§ **Instructions to follow**:
Go through the listing and retype each line exactly.

[Given data Boundary: Start]

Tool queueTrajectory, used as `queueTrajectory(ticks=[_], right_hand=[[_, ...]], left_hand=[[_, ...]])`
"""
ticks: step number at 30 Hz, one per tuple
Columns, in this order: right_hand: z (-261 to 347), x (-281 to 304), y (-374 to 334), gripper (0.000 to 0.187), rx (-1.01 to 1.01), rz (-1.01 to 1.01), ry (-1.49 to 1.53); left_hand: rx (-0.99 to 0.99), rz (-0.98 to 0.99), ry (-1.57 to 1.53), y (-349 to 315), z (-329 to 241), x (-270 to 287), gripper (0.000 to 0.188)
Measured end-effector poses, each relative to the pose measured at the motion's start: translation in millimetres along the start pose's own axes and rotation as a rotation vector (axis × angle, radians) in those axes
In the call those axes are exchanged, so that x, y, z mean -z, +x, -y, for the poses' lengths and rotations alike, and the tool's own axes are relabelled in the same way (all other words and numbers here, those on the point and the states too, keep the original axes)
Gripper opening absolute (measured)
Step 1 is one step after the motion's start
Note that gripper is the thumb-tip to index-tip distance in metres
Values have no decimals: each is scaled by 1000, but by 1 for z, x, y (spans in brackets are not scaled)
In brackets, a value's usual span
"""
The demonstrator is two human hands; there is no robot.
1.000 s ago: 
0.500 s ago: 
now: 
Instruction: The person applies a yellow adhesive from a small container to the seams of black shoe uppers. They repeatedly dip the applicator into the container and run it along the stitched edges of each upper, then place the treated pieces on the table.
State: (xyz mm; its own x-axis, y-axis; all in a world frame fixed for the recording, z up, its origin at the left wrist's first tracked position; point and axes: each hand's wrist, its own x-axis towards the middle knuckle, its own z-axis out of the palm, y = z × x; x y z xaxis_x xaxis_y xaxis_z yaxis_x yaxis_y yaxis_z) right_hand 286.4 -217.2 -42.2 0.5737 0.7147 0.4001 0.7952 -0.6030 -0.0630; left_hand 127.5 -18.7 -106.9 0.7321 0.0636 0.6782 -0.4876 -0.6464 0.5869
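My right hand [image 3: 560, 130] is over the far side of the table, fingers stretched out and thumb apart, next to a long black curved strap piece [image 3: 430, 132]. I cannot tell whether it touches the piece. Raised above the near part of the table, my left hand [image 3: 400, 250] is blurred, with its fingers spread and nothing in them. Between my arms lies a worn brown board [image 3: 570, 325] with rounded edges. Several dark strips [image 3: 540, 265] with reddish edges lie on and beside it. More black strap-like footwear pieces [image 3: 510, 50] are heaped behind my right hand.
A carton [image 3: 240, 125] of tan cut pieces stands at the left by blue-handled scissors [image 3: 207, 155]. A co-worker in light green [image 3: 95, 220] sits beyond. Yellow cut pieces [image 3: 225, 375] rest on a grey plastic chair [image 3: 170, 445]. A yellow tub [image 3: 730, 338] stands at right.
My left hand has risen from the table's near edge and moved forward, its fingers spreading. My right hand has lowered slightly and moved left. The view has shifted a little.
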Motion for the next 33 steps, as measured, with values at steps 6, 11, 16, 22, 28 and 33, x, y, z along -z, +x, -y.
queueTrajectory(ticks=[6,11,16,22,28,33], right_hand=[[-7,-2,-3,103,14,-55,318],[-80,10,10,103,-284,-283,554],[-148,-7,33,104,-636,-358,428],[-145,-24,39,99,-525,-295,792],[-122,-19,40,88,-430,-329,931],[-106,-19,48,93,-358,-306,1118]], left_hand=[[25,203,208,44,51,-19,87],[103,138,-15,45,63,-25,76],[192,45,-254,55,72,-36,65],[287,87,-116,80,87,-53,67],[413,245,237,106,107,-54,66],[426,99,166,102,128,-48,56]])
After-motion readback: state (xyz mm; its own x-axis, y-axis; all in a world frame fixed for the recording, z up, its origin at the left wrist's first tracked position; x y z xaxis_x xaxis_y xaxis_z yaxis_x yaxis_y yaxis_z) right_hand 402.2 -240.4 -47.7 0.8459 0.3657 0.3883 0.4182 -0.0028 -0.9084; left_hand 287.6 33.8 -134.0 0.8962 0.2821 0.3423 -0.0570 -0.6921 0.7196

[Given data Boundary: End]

§ **Expected answer**:
Tool queueTrajectory, used as `queueTrajectory(ticks=[_], right_hand=[[_, ...]], left_hand=[[_, ...]])`
"""
ticks: step number at 30 Hz, one per tuple
Columns, in this order: right_hand: z (-261 to 347), x (-281 to 304), y (-374 to 334), gripper (0.000 to 0.187), rx (-1.01 to 1.01), rz (-1.01 to 1.01), ry (-1.49 to 1.53); left_hand: rx (-0.99 to 0.99), rz (-0.98 to 0.99), ry (-1.57 to 1.53), y (-349 to 315), z (-329 to 241), x (-270 to 287), gripper (0.000 to 0.188)
Measured end-effector poses, each relative to the pose measured at the motion's start: translation in millimetres along the start pose's own axes and rotation as a rotation vector (axis × angle, radians) in those axes
In the call those axes are exchanged, so that x, y, z mean -z, +x, -y, for the poses' lengths and rotations alike, and the tool's own axes are relabelled in the same way (all other words and numbers here, those on the point and the states too, keep the original axes)
Gripper opening absolute (measured)
Step 1 is one step after the motion's start
Note that gripper is the thumb-tip to index-tip distance in metres
Values have no decimals: each is scaled by 1000, but by 1 for z, x, y (spans in brackets are not scaled)
In brackets, a value's usual span
"""
The demonstrator is two human hands; there is no robot.
1.000 s ago: 
0.500 s ago: 
now: 
Instruction: The person applies a yellow adhesive from a small container to the seams of black shoe uppers. They repeatedly dip the applicator into the container and run it along the stitched edges of each upper, then place the treated pieces on the table.
State: (xyz mm; its own x-axis, y-axis; all in a world frame fixed for the recording, z up, its origin at the left wrist's first tracked position; point and axes: each hand's wrist, its own x-axis towards the middle knuckle, its own z-axis out of the palm, y = z × x; x y z xaxis_x xaxis_y xaxis_z yaxis_x yaxis_y yaxis_z) right_hand 286.4 -217.2 -42.2 0.5737 0.7147 0.4001 0.7952 -0.6030 -0.0630; left_hand 127.5 -18.7 -106.9 0.7321 0.0636 0.6782 -0.4876 -0.6464 0.5869
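My right hand [image 3: 560, 130] is over the far side of the table, fingers stretched out and thumb apart, next to a long black curved strap piece [image 3: 430, 132]. I cannot tell whether it touches the piece. Raised above the near part of the table, my left hand [image 3: 400, 250] is blurred, with its fingers spread and nothing in them. Between my arms lies a worn brown board [image 3: 570, 325] with rounded edges. Several dark strips [image 3: 540, 265] with reddish edges lie on and beside it. More black strap-like footwear pieces [image 3: 510, 50] are heaped behind my right hand.
A carton [image 3: 240, 125] of tan cut pieces stands at the left by blue-handled scissors [image 3: 207, 155]. A co-worker in light green [image 3: 95, 220] sits beyond. Yellow cut pieces [image 3: 225, 375] rest on a grey plastic chair [image 3: 170, 445]. A yellow tub [image 3: 730, 338] stands at right.
My left hand has risen from the table's near edge and moved forward, its fingers spreading. My right hand has lowered slightly and moved left. The view has shifted a little.
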Motion for the next 33 steps, as measured, with values at steps 6, 11, 16, 22, 28 and 33, x, y, z along -z, +x, -y.
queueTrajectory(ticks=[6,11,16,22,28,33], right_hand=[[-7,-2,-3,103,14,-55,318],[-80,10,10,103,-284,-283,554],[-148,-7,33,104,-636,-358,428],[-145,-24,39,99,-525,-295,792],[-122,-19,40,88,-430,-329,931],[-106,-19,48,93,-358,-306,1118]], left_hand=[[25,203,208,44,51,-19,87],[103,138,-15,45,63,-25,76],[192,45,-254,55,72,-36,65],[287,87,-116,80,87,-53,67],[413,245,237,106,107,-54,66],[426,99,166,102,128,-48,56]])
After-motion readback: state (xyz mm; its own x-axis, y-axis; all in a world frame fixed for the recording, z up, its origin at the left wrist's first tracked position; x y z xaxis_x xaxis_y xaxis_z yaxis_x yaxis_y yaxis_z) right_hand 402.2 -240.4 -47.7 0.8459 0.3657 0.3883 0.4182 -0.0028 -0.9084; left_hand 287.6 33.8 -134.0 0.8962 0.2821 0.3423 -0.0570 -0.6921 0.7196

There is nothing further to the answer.